*** MATERIAL FOR THE TASK ***

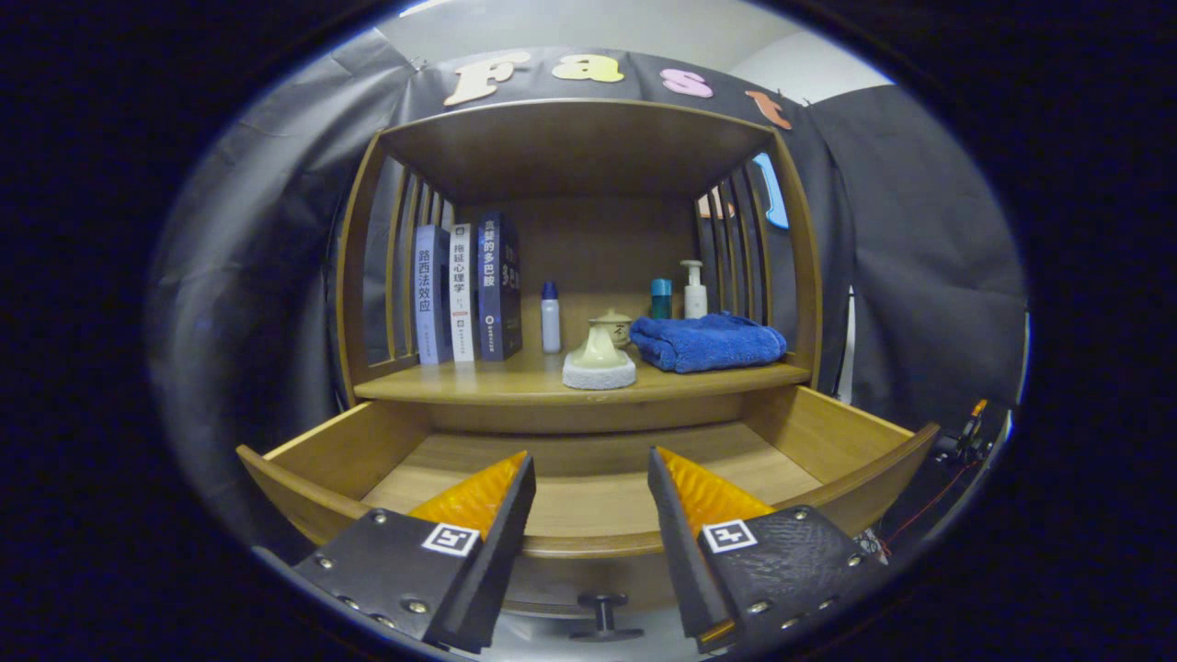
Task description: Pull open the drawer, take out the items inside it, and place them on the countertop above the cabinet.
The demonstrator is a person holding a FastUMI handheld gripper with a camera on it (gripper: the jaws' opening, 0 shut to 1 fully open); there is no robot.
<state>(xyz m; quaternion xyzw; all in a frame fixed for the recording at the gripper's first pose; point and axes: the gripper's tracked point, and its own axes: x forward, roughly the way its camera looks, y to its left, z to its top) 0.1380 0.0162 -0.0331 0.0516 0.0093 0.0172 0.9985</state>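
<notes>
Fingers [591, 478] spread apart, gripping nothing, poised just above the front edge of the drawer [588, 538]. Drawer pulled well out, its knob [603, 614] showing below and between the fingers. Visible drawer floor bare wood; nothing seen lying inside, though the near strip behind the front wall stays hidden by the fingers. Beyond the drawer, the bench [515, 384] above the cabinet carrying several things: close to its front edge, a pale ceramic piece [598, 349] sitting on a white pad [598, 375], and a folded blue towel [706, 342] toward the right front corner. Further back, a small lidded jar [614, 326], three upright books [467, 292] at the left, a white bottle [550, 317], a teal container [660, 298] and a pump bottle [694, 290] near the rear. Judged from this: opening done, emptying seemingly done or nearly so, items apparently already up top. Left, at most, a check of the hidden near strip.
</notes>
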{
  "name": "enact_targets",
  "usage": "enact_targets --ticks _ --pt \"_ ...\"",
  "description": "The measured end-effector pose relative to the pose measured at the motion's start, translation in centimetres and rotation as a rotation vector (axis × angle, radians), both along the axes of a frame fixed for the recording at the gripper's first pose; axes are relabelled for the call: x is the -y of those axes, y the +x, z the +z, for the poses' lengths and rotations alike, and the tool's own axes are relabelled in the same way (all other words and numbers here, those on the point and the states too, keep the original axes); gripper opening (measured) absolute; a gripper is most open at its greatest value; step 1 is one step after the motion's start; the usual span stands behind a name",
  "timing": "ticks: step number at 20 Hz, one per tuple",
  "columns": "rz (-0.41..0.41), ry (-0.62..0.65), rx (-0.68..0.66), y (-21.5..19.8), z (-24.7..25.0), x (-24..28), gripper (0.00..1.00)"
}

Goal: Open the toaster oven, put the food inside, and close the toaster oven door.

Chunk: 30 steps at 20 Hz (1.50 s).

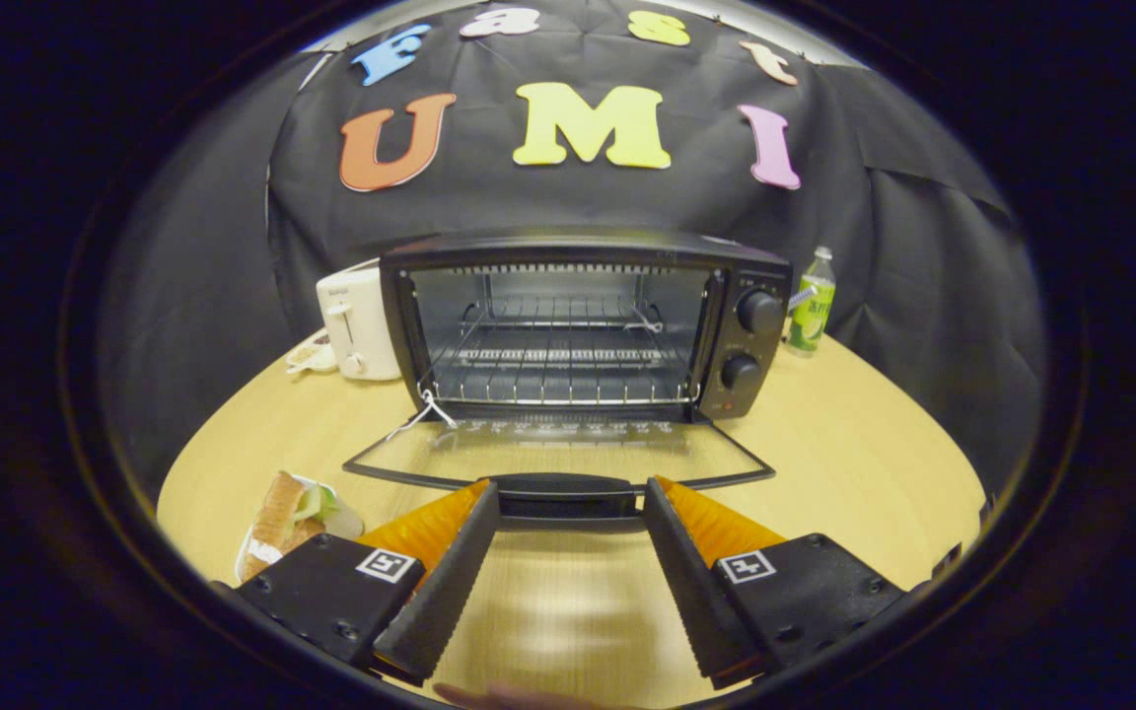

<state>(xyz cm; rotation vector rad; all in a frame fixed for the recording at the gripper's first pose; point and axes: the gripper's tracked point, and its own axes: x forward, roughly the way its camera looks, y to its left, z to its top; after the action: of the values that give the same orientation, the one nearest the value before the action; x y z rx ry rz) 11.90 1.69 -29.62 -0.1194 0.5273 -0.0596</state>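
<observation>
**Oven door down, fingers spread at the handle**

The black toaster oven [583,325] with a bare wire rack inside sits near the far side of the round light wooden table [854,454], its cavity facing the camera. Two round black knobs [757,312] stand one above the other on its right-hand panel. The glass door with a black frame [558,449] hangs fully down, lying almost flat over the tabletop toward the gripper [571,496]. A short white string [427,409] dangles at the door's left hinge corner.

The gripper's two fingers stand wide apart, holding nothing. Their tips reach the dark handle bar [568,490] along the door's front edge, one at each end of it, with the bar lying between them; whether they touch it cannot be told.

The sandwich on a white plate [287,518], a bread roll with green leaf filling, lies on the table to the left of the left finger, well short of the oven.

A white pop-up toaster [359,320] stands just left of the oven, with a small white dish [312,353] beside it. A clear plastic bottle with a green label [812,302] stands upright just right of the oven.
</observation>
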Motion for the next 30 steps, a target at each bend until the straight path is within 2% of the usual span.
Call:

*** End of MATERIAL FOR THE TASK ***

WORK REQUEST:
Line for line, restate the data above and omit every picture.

EXPECTED ANSWER:
Task description: Pull open the drawer, take out the items inside it, and place them on the countertop above the cabinet.
The demonstrator is a person holding a FastUMI handheld gripper with a camera on it (gripper: the jaws' opening, 0 shut to 1 fully open); there is no robot.
<state>(xyz m; quaternion xyzw; all in a frame fixed for the recording at the gripper's first pose; point and axes: the gripper's tracked point, and its own axes: x forward, roughly the way its camera looks, y to its left, z to its top) 0.1380 0.0162 -0.0331 0.0516 0.0093 0.0172 0.9985</state>
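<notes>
Fingers [591, 478] spread apart, gripping nothing, poised just above the front edge of the drawer [588, 538]. Drawer pulled well out, its knob [603, 614] showing below and between the fingers. Visible drawer floor bare wood; nothing seen lying inside, though the near strip behind the front wall stays hidden by the fingers. Beyond the drawer, the bench [515, 384] above the cabinet carrying several things: close to its front edge, a pale ceramic piece [598, 349] sitting on a white pad [598, 375], and a folded blue towel [706, 342] toward the right front corner. Further back, a small lidded jar [614, 326], three upright books [467, 292] at the left, a white bottle [550, 317], a teal container [660, 298] and a pump bottle [694, 290] near the rear. Judged from this: opening done, emptying seemingly done or nearly so, items apparently already up top. Left, at most, a check of the hidden near strip.
</notes>
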{
  "name": "enact_targets",
  "usage": "enact_targets --ticks _ --pt \"_ ...\"",
  "description": "The measured end-effector pose relative to the pose measured at the motion's start, translation in centimetres and rotation as a rotation vector (axis × angle, radians), both along the axes of a frame fixed for the recording at the gripper's first pose; axes are relabelled for the call: x is the -y of those axes, y the +x, z the +z, for the poses' lengths and rotations alike, and the tool's own axes are relabelled in the same way (all other words and numbers here, those on the point and the states too, keep the original axes); gripper opening (measured) absolute; a gripper is most open at its greatest value; step 1 is one step after the motion's start; the usual span stands behind a name",
  "timing": "ticks: step number at 20 Hz, one per tuple",
  "columns": "rz (-0.41..0.41), ry (-0.62..0.65), rx (-0.68..0.66), y (-21.5..19.8), z (-24.7..25.0), x (-24..28), gripper (0.00..1.00)"
}

Goal: Open the toaster oven, put the food inside, and close the toaster oven door.

Chunk: 30 steps at 20 Hz (1.50 s).


<state>(xyz cm; rotation vector rad; all in a frame fixed for the recording at the gripper's first pose; point and axes: the gripper's tracked point, and its own axes: x forward, roughly the way its camera looks, y to its left, z to its top; after the action: of the values that give the same orientation, the one nearest the value before the action; x y z rx ry rz) 11.90 1.69 -29.62 -0.1194 0.5273 -0.0596</state>
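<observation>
**Oven door down, fingers spread at the handle**

The black toaster oven [583,325] with a bare wire rack inside sits near the far side of the round light wooden table [854,454], its cavity facing the camera. Two round black knobs [757,312] stand one above the other on its right-hand panel. The glass door with a black frame [558,449] hangs fully down, lying almost flat over the tabletop toward the gripper [571,496]. A short white string [427,409] dangles at the door's left hinge corner.

The gripper's two fingers stand wide apart, holding nothing. Their tips reach the dark handle bar [568,490] along the door's front edge, one at each end of it, with the bar lying between them; whether they touch it cannot be told.

The sandwich on a white plate [287,518], a bread roll with green leaf filling, lies on the table to the left of the left finger, well short of the oven.

A white pop-up toaster [359,320] stands just left of the oven, with a small white dish [312,353] beside it. A clear plastic bottle with a green label [812,302] stands upright just right of the oven.
</observation>
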Motion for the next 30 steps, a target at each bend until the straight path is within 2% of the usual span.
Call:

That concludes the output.